Debo decir que sentí por la mañana del viernes 17 de agosto, un leve latido de esperanza ante el televisor, mientras se desarrollaban los actos de homenaje a las víctimas de los atentados de Cambrils y Barcelona, ocurridos un año antes.

Hubo cierta armonía entre las autoridades, respeto y recuerdo a las víctimas habidas entonces, hubo música y discreción, abrazos conmovidos y saludos protocolarios entre políticos de distinto signo, algunos de los cuales pugnan por no depender de los otros, pues quieren, y es legítimo, la independencia de Cataluña.

Hubo algunos gestos desconfiados, también, como el de la mujer del exconseller de Interior Joaquim Forn, que se dirigió al rey Felipe VI con evidentes ganas de hacerse notar como otro símbolo del evento. No contenta con ello, luego divulgó lo que le dijo ("No era yo quien debía estar aquí") y, no sólo eso, el propio presidente de la Generalitat, Quim Torra, tuvo mucho cuidado en destacar que la invitó a su lado para poner en evidencia la actitud del Estado perverso, que tiene en la cárcel a patriotas catalanes.

Por la tarde este símbolo que quería poner en evidencia el president catalán se recrudeció de manera grosera, pues con el pretexto de seguir el homenaje a las víctimas, de ocho nacionalidades, habidas en aquellos atentados, Torra y los suyos se reunieron ante la cárcel donde está Forn para rendir tributo a los que están en la cárcel.

El desvío del afecto fue evidente, por la mañana y por la tarde; el pretexto de las víctimas, a las que se quería rendir afecto sin fisuras, fue obviado en momentos muy precisos del desarrollo de la primera ceremonia. Y en la segunda, que correspondió enteramente a entidades soberanistas, fue un aprovechamiento despiadado de ocasión tan triste y solemne para generar apoyo a la causa soberanista.

Esta causa tiene sus legítimos cauces, electorales y de otro tipo, pero aprovechar este momento para crear en torno a la fecha la sensación de que también esto, los atentados, fueron generados por el perverso Estado es un enorme insulto a la razón y, por cierto, a las víctimas.

Así que empecé la jornada teniendo cierta esperanza en que este momento triste abriera paso a una cierta distensión y acabé el día sintiendo que el odio gana la partida. Pasará mucho tiempo antes de que se produzca una verdadera tregua que abra un resquicio de esperanza a una solución a este conflicto de nunca acabar, cuyos protagonistas principales ni respetan la memoria de las víctimas ni tienen en cuenta que la acción de la Justicia no es el Estado sino parte del Estado, como la Generalitat, por cierto.

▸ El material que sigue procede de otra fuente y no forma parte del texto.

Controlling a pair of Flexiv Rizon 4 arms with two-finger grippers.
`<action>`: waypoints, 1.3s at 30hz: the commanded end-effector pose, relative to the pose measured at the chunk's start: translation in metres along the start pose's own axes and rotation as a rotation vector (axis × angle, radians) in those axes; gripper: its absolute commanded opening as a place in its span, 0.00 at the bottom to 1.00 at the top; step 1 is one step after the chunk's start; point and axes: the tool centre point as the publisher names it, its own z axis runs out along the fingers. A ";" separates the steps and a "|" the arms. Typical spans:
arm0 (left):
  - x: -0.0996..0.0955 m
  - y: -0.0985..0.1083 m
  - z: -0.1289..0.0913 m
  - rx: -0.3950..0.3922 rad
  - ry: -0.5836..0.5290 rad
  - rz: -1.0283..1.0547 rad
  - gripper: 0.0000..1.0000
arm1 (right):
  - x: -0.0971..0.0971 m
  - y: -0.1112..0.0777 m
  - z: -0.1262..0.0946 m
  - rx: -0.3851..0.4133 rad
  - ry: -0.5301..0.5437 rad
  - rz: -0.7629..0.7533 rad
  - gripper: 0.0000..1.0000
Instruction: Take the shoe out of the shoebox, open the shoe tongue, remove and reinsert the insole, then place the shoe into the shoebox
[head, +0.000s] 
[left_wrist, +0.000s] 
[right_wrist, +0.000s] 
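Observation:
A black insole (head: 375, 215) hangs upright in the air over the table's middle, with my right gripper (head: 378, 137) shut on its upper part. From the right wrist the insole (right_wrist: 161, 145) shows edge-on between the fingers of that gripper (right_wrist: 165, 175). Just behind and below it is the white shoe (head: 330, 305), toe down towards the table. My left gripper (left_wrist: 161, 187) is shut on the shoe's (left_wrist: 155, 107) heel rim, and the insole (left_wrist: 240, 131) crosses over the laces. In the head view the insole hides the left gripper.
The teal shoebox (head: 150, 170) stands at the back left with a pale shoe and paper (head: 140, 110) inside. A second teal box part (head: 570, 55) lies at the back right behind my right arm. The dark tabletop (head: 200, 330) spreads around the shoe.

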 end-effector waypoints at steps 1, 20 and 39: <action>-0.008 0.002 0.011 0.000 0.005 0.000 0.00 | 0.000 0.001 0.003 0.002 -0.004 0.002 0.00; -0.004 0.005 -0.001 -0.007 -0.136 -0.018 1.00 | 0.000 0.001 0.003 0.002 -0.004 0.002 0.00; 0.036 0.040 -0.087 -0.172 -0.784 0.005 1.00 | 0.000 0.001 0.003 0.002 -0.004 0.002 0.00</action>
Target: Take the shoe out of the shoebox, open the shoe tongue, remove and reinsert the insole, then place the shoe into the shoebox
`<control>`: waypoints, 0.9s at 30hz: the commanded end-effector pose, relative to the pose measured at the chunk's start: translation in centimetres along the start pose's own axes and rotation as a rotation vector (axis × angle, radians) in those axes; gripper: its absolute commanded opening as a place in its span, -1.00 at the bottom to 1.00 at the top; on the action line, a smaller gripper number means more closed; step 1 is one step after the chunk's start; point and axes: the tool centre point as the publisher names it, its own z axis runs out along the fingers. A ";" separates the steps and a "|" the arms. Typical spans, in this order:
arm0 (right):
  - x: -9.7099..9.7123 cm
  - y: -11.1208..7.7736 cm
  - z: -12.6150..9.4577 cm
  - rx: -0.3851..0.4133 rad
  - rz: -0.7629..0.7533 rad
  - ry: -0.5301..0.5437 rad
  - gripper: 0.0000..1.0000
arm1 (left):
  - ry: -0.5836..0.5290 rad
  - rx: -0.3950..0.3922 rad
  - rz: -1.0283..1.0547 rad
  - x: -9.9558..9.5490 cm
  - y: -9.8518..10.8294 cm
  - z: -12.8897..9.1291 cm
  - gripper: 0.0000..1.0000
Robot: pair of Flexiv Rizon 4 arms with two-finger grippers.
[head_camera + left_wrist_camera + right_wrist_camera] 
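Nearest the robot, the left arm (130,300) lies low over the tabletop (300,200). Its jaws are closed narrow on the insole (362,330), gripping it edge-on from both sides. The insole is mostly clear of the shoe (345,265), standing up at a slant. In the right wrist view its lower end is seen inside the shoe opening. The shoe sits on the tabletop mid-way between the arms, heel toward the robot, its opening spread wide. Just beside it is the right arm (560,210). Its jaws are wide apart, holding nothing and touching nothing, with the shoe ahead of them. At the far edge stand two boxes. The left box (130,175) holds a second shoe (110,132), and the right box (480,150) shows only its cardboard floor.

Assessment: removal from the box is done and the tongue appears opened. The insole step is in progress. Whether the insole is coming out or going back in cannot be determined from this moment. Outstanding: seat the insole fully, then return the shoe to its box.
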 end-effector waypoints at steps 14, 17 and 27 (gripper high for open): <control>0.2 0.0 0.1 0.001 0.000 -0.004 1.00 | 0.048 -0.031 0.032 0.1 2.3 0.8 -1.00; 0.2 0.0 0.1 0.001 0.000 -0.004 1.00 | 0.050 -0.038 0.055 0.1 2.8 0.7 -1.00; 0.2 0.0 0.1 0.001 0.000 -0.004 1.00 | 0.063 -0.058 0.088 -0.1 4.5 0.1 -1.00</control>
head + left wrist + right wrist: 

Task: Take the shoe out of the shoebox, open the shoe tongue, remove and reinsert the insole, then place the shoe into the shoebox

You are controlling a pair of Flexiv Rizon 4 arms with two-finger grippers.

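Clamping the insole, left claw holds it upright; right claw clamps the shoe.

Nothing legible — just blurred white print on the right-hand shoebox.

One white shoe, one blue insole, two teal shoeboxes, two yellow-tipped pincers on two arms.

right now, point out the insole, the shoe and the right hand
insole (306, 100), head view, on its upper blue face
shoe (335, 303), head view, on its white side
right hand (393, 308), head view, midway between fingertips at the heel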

Que sea deseable (y en mi caso muy deseable, francamente) que se acaben los encarcelamientos no es razón suficiente para atacar a quienes detentan otras funciones del Estado, para afearles su presencia, para insultarlos como si formaran parte de una tribu infecta de bárbaros.

Las víctimas del 17A no se merecen ser el pretexto de estas exhibiciones de odio, la tregua sentimental que puso en marcha el Ayuntamiento de Barcelona merecía otro destino que esta especie de melancolía final a la que condujo el esfuerzo de organizar un acontecimiento que redujera el odio que con tanta saña pública se ha ido construyendo en Cataluña y fuera de Cataluña en torno al procès.

Momento de enorme melancolía de la que escribo hoy, 18 de agosto, aniversario triste del símbolo mayor de las consecuencias del odio entre españoles, el asesinato de Federico García Lorca. Decía un poeta colombiano que los conflictos que vivía su propio pueblo hasta fecha reciente sólo lo arreglarían el tiempo y un poeta. Hay poetas, hay tiempo, lo que no sé es si hay ganas de lavar el odio en las atarjeas del tiempo.